在伏雪镇上赏雪,蜀中看烟花,在太原过清明,祁连山瞧篝火……
因为他的温柔言语,她才有勇气,像一个人一样地活着。
吵杂的蝉鸣在院子里每个缝隙之中发出声音,一声紧似一声,揪得他心里翻江倒海般的难受。
“展大哥……”念一忽然抓着他衣袖,挣扎着起身,“我要求你一件事……”
“好,你说。”展昭忙扶住她,“什么事?”
“你不要死,一定不要轻生。你的生命很重要,我想你活着,永远活着……”
“好,好,我不会。”他终于落下泪来,“你先别说话,不是还能找时音么?上次他能治好你,这次也一定可以……”
“还有、还有……”念一揪住他,低声道,“还有一件事……”
微风把枝头吹得沙沙作响,卷起的落叶漫天飞舞。她的手脚开始冰冷,脸颊隐隐变得有些透明。
“在鬼界……有许许多多像我这样,死于非命,残留执念又不愿转世轮回的人……他们很可怜,所以……世上要能少一些冤死的人就好了。
你是人,一定要替生者着想,替死者伸冤……”
“我知道。”展昭低头凝望着她,垂泪道,“我会的……”
很少看见他落泪,像现在这样,一滴滴落在她脸上,然后穿透过皮肤,落回自己衣衫之上。
“别哭了……”念一倚在他怀中,眼底里满是柔情,企图伸手给他擦眼泪,“人死了变成鬼,鬼死了变成人……我就快要去投胎了,你该替我高兴才是……”

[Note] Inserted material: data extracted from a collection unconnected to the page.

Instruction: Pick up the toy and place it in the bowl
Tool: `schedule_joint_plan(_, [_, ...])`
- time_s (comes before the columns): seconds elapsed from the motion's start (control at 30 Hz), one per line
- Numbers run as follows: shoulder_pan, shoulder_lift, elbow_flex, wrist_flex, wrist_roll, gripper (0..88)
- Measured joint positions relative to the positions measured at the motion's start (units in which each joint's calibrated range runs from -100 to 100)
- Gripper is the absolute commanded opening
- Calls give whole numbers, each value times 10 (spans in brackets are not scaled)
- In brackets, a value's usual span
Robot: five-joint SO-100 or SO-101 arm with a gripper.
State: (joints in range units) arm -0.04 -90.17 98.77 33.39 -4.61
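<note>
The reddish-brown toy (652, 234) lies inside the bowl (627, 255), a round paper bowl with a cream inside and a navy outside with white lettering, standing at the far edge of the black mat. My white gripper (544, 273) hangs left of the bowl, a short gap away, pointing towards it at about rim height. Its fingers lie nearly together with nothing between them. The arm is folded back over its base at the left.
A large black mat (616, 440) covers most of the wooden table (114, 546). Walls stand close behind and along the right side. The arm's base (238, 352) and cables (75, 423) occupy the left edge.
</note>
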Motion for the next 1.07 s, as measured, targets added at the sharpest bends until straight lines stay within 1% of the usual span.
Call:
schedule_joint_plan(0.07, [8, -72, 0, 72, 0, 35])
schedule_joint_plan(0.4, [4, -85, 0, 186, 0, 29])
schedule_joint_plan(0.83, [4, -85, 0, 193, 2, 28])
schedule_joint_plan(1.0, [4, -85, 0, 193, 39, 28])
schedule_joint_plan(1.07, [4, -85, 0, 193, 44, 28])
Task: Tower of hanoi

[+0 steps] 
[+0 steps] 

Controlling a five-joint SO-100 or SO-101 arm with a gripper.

她声音愈说愈低,院子里的蝉鸣声却越来越大,几乎要将她的话语盖过去。
“找一个好姑娘,平平安安的过一辈子……”
“一定会有的……在未来,会有一个喜欢你的人在等你……”
可那个人不是你。
念一……
展昭伸手拥她入怀,一瞬间,白光闪过,他怀中的人缓缓变轻,变轻,终于只剩下一件薄薄的衣衫和一把油纸伞。
原地里有无数细碎的光点,像是在许久之前,某个夜晚看见过的流萤,萦绕盘旋,最终消失不见。